START Data extract
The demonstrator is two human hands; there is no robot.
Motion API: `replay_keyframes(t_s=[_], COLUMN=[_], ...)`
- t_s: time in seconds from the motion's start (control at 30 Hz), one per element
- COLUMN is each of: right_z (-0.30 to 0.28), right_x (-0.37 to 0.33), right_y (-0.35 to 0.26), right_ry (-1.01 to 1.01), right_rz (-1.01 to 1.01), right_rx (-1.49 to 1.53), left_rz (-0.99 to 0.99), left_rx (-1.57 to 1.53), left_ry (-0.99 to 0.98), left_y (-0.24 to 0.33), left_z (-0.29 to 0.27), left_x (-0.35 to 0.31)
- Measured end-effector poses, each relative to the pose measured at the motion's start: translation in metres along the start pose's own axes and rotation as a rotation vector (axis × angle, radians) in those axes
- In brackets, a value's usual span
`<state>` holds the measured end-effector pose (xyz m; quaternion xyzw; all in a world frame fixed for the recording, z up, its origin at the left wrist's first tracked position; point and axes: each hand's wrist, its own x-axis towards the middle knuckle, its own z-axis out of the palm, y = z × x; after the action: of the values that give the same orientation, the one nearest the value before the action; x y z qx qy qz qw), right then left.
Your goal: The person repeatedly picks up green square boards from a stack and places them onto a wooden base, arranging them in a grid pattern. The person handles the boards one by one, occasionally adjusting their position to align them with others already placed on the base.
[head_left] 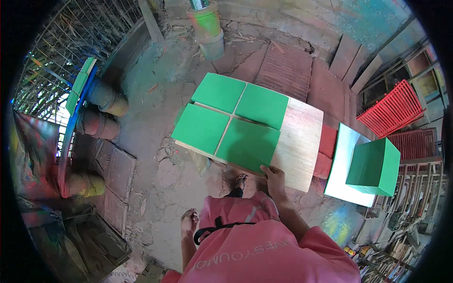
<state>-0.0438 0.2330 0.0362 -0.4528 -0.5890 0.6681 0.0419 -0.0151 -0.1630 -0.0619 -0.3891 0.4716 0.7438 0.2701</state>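
Several flat green square panels (250, 142) lie in two rows on a pale wooden board (297, 141), with narrow gaps between them. At the near right panel's front corner, my right hand (274, 179) pinches the edge, its thumb on the green face and its other fingers partly hidden. A shadow falls across that same panel. My left hand (189, 220) hangs low beside my body, away from the board, with its fingers curled and nothing visible in them.
On the right, a tall green stack (374, 167) stands on a white board (340, 165). Red slatted racks (392, 108) lean behind it. Stacked pots (206, 30) stand at the back. A blue-edged plank (75, 115) with green pieces rests on pots at left.
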Motion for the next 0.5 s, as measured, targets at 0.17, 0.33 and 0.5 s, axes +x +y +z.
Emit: replay_keyframes(t_s=[0.17, 0.33, 0.5], right_z=[0.002, -0.004, -0.014], right_x=[0.001, 0.013, 0.007], right_y=[0.003, 0.002, 0.006], right_ry=[0.047, 0.042, -0.021], right_rz=[-0.039, 0.122, -0.027], right_rx=[-0.196, -0.119, 0.027], left_rz=[0.003, 0.005, 0.038], left_rx=[0.081, 0.18, 0.184], left_ry=[-0.013, -0.005, -0.032], left_y=[-0.009, -0.018, -0.031], left_z=[-0.004, -0.004, -0.014], left_x=[0.008, 0.013, 0.021])
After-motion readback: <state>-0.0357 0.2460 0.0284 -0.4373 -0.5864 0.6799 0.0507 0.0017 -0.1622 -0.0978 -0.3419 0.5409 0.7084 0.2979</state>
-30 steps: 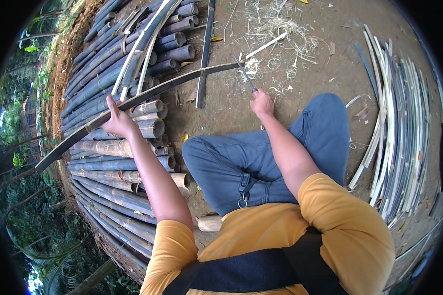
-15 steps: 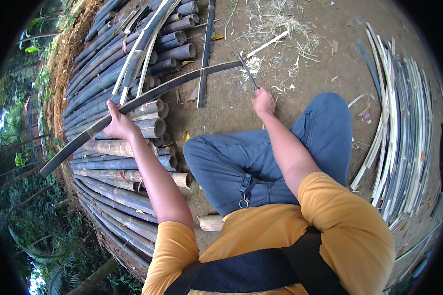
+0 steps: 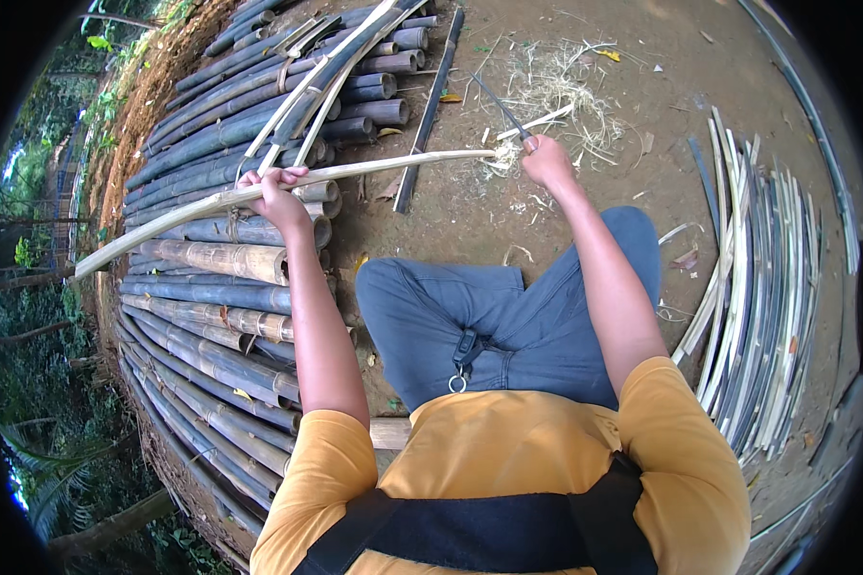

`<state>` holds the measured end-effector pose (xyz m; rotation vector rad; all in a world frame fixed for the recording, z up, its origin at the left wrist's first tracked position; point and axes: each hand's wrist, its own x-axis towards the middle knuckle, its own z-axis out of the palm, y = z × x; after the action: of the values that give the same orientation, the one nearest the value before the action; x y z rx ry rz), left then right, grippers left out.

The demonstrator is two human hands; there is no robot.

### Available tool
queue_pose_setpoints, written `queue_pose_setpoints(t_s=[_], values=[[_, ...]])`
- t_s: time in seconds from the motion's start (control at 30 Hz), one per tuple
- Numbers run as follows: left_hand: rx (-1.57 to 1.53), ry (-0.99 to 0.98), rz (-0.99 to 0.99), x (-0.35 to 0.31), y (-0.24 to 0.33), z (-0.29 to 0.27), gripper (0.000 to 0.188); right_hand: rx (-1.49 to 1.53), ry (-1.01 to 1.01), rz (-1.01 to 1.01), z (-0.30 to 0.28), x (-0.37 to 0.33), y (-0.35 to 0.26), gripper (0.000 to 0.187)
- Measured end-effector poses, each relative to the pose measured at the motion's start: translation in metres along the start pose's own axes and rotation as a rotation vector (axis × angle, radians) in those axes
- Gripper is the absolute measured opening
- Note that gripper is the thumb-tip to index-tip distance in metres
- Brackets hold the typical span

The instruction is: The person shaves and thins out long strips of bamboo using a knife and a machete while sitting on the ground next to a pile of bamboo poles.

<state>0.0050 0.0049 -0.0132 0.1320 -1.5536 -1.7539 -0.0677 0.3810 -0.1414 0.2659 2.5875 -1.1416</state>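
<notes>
Left hand (image 3: 278, 199) — fingers clamped round the strip (image 3: 384, 165), pale face up, slanting across above the poles (image 3: 221, 256), tip near the right hand (image 3: 550, 165). Right fingers wrap the knife (image 3: 499, 104) — blade pointing away. Shavings (image 3: 585, 93) lie beyond.

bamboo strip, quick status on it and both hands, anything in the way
Left hand gripping bamboo strip, pale face showing. Right hand holding knife near strip's end. Dark slat on ground underneath, nothing visibly blocking.
</notes>
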Motion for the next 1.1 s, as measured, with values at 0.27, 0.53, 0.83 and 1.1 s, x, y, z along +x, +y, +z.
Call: queue_pose_setpoints(t_s=[0.27,0.53,0.83,1.1], values=[[-0.178,-0.019,0.105,-0.063,0.012,0.025,0.018,-0.237,-0.167,-0.186,0.007,-0.053,0.000,0.020],[-0.217,0.018,0.045,-0.085,0.016,0.022,0.017,-0.284,-0.104,-0.017,0.059,-0.039,0.047,0.020],[-0.188,0.007,0.009,-0.074,0.017,0.019,0.012,-0.304,-0.218,-0.189,0.037,-0.087,0.002,0.022],[-0.200,-0.146,0.009,-0.059,0.014,0.011,0.009,-0.340,-0.139,0.079,0.036,-0.040,0.040,0.032]])
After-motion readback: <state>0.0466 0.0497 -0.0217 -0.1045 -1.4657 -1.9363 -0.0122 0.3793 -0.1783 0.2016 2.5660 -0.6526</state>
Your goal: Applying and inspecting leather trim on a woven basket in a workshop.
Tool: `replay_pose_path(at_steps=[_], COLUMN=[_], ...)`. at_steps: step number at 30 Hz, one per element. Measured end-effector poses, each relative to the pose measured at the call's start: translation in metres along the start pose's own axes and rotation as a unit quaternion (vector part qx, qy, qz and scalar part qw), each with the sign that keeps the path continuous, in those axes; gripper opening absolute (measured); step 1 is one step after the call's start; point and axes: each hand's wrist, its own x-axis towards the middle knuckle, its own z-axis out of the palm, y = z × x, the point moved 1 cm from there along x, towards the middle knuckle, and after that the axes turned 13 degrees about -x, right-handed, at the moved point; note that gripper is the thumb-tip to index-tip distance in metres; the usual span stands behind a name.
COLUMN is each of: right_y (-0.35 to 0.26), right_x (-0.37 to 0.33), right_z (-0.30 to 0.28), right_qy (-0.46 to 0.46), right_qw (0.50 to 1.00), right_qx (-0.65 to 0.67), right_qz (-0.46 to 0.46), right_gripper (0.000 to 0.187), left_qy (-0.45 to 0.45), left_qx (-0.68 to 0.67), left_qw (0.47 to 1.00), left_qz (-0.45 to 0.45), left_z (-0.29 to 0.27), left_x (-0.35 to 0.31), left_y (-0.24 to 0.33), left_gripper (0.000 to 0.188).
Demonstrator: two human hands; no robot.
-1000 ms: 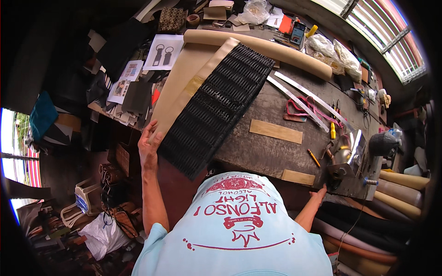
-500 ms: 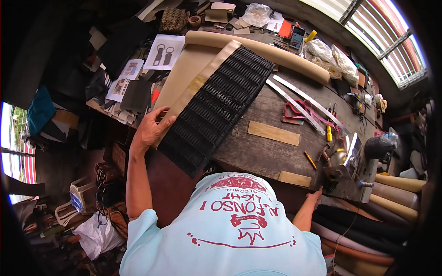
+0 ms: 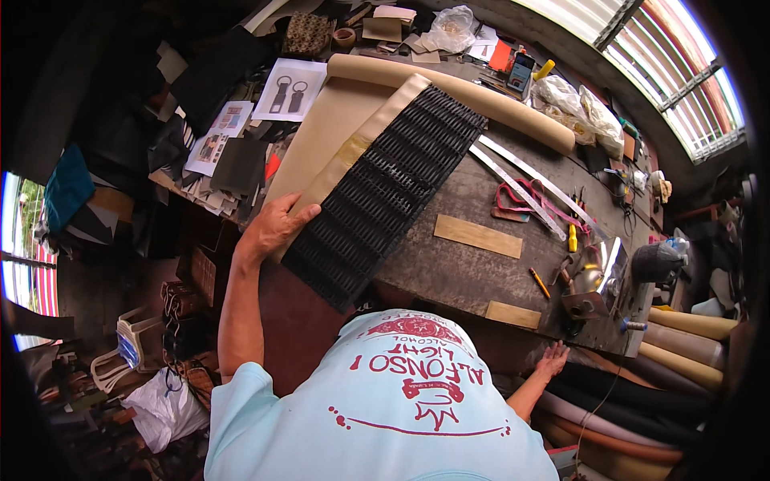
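My left hand (image 3: 277,226) grips the near left edge of a black woven panel (image 3: 385,196), its thumb on top and its other fingers partly hidden. A smooth tan strip (image 3: 365,144) with a yellowish patch runs along the panel's left side. The panel lies slanted across the table, its near end jutting past the front edge. Beneath its far part is a large tan sheet (image 3: 321,136), rolled up along its far side. My right hand (image 3: 552,358) is beside the table's front right edge, empty, with the fingers apart.
Two metal rulers (image 3: 521,188), pink-handled scissors (image 3: 513,195), a yellow-handled tool (image 3: 573,238) and a pencil (image 3: 539,282) lie at right. Wooden strips (image 3: 478,236) lie nearer. Rolls of material (image 3: 634,385) fill the lower right. Printed sheets (image 3: 289,90) and scraps cover the left.
The woven panel and my left hand have shifted slightly to the right. My right hand has dropped away from the table corner, and its fingers now show spread.
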Motion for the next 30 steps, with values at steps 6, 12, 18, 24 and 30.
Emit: replay_pose_path(at_steps=[6,12,18,24,30], right_y=[0.038,0.023,-0.024,-0.021,0.008], right_x=[0.039,0.007,-0.051,-0.153,-0.274], right_z=[0.002,0.028,0.035,0.150,0.242], right_qy=[0.044,-0.030,0.064,-0.119,-0.393], right_qw=[0.976,0.968,0.955,0.870,0.597], right_qx=[-0.089,-0.203,-0.283,-0.381,-0.457], right_qz=[0.195,0.142,-0.060,-0.291,-0.530], right_gripper=[0.094,0.107,0.070,0.032,0.018], left_qy=[0.008,0.023,0.010,-0.011,-0.067], left_qx=[0.019,-0.001,-0.003,-0.048,0.049], left_qw=[0.999,0.996,0.995,0.997,0.995], left_qz=[0.048,0.084,0.096,0.065,0.049], left_z=[0.000,0.002,-0.002,-0.003,-0.008], left_x=[0.002,0.006,0.005,0.006,0.016], left_y=[0.000,-0.009,-0.007,-0.008,-0.019], left_gripper=[0.072,0.068,0.065,0.068,0.087])
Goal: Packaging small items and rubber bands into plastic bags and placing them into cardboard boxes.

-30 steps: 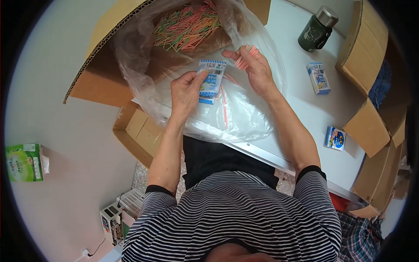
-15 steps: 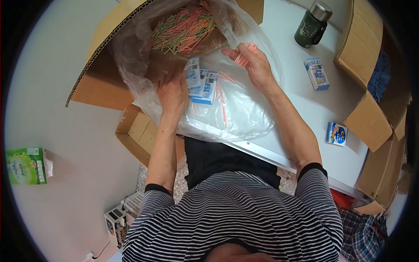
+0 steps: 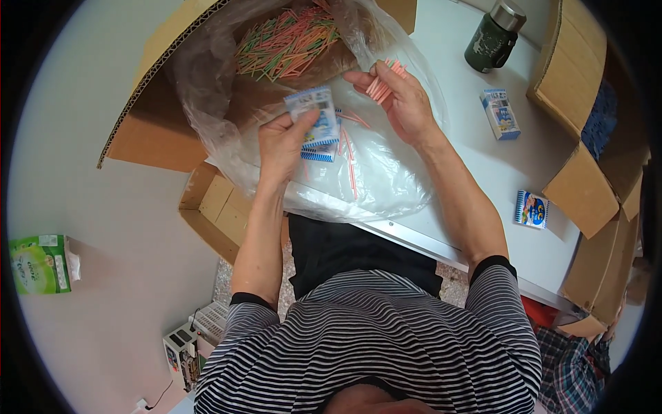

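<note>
My left hand [image 3: 284, 143] pinches a small blue-and-white packet [image 3: 312, 114] between thumb and fingers, above the plastic sheet. Another such packet [image 3: 318, 152] lies partly hidden underneath it. In my right hand [image 3: 407, 103] is a bundle of pink sticks [image 3: 386, 81], thin and straw-like, sticking out past the fingers. Several loose pink sticks [image 3: 352, 165] lie on the clear plastic bag [image 3: 386, 186] between my hands. Farther off, a heap of pink, green and orange sticks [image 3: 289, 45] fills the bag's far end, inside a cardboard box [image 3: 155, 134].
Right of the bag, two more packets [image 3: 500, 114] [image 3: 532, 209] lie on the white table [image 3: 469, 165]. A dark green flask [image 3: 494, 38] stands at the back. Open cardboard boxes [image 3: 583, 186] line the right side. Lower left is a smaller open carton [image 3: 221, 207].
My left hand has lifted the packet up and turned it, with the thumb now across its face. My right hand still holds the pink sticks and has shifted slightly.
</note>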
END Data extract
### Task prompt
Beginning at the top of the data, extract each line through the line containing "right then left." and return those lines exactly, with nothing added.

### Problem solution
The demonstrator is two human hands; there is no robot.
Motion API: `replay_keyframes(t_s=[_], COLUMN=[_], ...)`
- t_s: time in seconds from the motion's start (control at 30 Hz), one per element
- COLUMN is each of: right_z (-0.30 to 0.28), right_x (-0.37 to 0.33), right_y (-0.35 to 0.26), right_ry (-1.01 to 1.01), right_rz (-1.01 to 1.01), right_rx (-1.49 to 1.53), left_rz (-0.99 to 0.99), left_rx (-1.57 to 1.53), left_ry (-0.99 to 0.98), left_y (-0.24 to 0.33), left_z (-0.29 to 0.27), left_x (-0.35 to 0.31)
- Measured end-effector poses, each relative to the pose measured at the motion's start: translation in metres along the start pose's own axes and rotation as a rotation vector (axis × angle, radians) in those axes
- In brackets, a value's usual span
`<state>` holds the measured end-effector pose (xyz m; quaternion xyzw; all in a world frame fixed for the recording, z up, its origin at the left wrist's first tracked position; point and axes: each hand's wrist, its own x-axis towards the middle knuckle, its own z-axis out of the palm, y = z × x; after the action: of the values that give the same orientation, the one nearest the value before the action; x y z qx qy qz qw), right then left.

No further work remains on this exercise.